DATA:
***

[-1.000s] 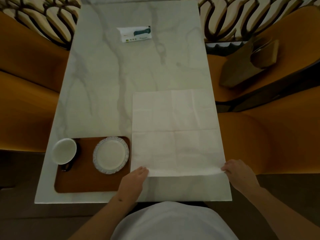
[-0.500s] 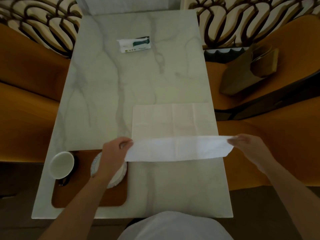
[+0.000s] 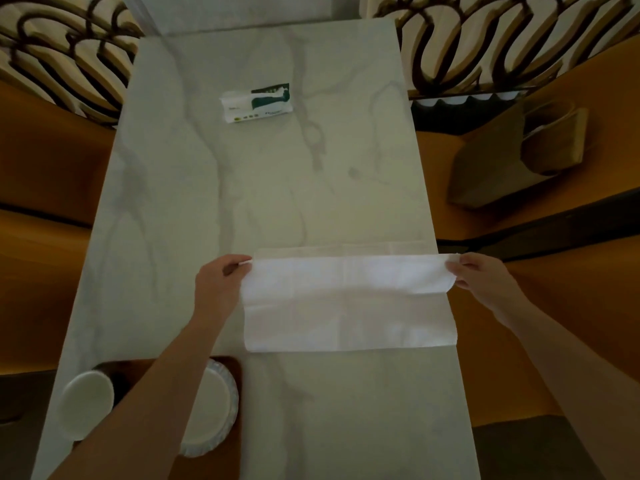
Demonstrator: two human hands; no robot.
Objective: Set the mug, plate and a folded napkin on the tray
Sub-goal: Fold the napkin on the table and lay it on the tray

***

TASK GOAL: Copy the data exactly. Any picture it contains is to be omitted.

REPLY:
[-1.000s] 
[-0.500s] 
[+0.000s] 
Demonstrator: two human hands; no robot.
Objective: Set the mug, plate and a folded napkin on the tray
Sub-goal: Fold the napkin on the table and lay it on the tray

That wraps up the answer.